The night before we pub’ed it up on a wrap-around balcony beneath corrugated iron which made quite a racket as heavy rain lashed the area - almost drowning out several adjacent tables of locals making merry - but welcome none the less after a long dry summer.  One of the biggest steaks in memory set me up for a pretty solid snooze before the pre-dawn paraphernalia of eating, sun-screening, and greeting the morning.  Fortunately, skies looked considerably less threatening than the night before.

Anita and I met Sara, then cruised past Ham’s hotel, then on to the velodrome where, BT, Greg and 1300-odd riders were assembling.  At 7 on the knocker waves of riders departed, ambling down quite town streets, and onto even quieter country roads for the scenic  170 km loop round Mt Canobolas which, according to Sara (local lass) is the highest mainland point from Orange west to the Indian ocean  (and technically till the Andes!)  The event on the whole was brilliantly marshaled, with barely a car in sight for the entire day. 

A bit foggy in places early on, but generally bright and sunny with temps in the low 20s - perfect.   The circuit was pretty roly-poly; virtually no major climbs to speak of, but dozens of rollers through paddocks, remnant forests of white box and quaint little country towns.  At the 70 Km feed (Canowindra), Ham, Anita and I bid Sara and Greg farewell, and tapped on in search of more watermelon at Mandurama.  The constant roly-polyness would gradually accrue 2200 m of altitude for the day - most of it packed into the last third by which stage sore legs are suddenly realized - a bit like an onsetting hangover suggesting you’ve probably had enough.  The last 40 km contained this gradient-induced realization on classic pseaudo-belgian surfaces (I’m projecting here) before topping out at approx. 960 m with just 20 km of slight downhill to the finish.  I’d been licking my lips for this last sector as a pretty firm taily was also in operation.  Ambition got the better of me as, with Ham attached to my wheel, we kicked for home (sorry Mudgey), picking up a few groups on the run in and blowing right by them.  Sometimes one just wants to hammer.

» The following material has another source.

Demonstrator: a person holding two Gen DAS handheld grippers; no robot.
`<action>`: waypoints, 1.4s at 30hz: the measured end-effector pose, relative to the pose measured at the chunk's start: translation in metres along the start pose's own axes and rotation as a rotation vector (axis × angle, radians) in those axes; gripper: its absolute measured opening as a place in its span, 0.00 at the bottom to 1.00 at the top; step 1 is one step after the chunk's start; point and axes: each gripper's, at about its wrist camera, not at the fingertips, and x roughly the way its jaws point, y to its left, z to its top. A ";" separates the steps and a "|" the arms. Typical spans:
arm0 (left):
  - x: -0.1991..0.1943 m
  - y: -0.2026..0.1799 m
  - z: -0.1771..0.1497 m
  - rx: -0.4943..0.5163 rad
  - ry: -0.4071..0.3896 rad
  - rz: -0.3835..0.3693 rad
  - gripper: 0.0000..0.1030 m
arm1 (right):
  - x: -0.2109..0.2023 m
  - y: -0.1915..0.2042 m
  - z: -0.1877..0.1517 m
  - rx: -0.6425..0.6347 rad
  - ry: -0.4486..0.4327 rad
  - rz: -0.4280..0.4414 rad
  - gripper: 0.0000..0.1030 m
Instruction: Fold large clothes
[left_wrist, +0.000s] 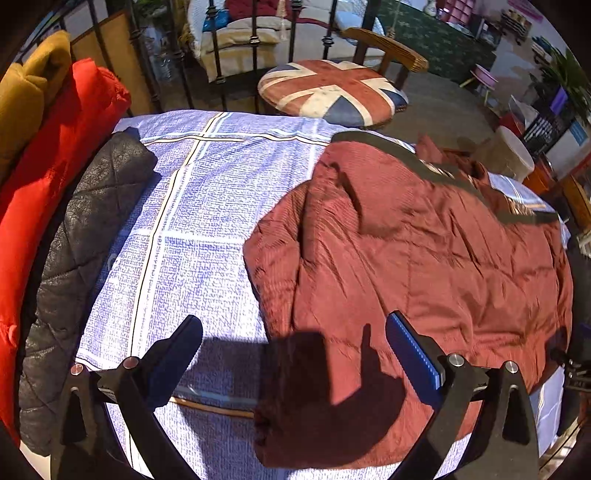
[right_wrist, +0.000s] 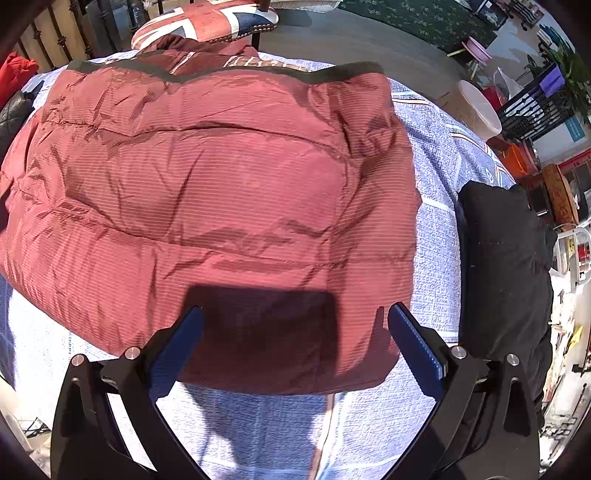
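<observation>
Leftmost in the left wrist view, a mustard garment (left_wrist: 33, 88), a red jacket (left_wrist: 62, 155) and a black quilted jacket (left_wrist: 85, 236) are stacked along the frame's left edge, each cut off by the fisheye rim. Beside them the blue checked sheet (left_wrist: 207, 206) lies bare through the middle of the frame. The left claw (left_wrist: 293, 350) hangs wide apart and holds nothing, its shadow falling on the near corner of the maroon puffer jacket (left_wrist: 424, 251), which fills the right half. Its collar at upper right is hard to make out.

Similarly, in the right wrist view the maroon puffer jacket (right_wrist: 207, 192) spreads across the centre, its near hem between the spread fingers of the right claw (right_wrist: 295, 339), which grips nothing. A black folded garment (right_wrist: 506, 266) sits at the sheet's right edge, apart from the jacket.
</observation>
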 end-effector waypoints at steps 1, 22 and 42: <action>0.003 0.003 0.003 -0.011 0.005 -0.006 0.94 | 0.001 -0.003 0.001 -0.005 -0.001 0.000 0.95; 0.095 0.015 0.016 -0.136 0.229 -0.253 0.95 | 0.014 -0.024 0.008 -0.012 0.006 0.058 0.95; 0.104 0.031 0.013 -0.137 0.238 -0.320 0.95 | 0.094 -0.172 0.009 0.522 -0.009 0.666 0.95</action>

As for the Bowral event, a pretty festive lawn party was in operation at the finish - music, beer, food (but alas no petting zoo).  Even though the drive home wasn’t too odious, in future years we might make a point of staying the extra night and enjoying more time away from rats, sardine tins, and whatever race we all partake in back in Sydney, which for some time now, unfortunately, can no longer be referred to as a town.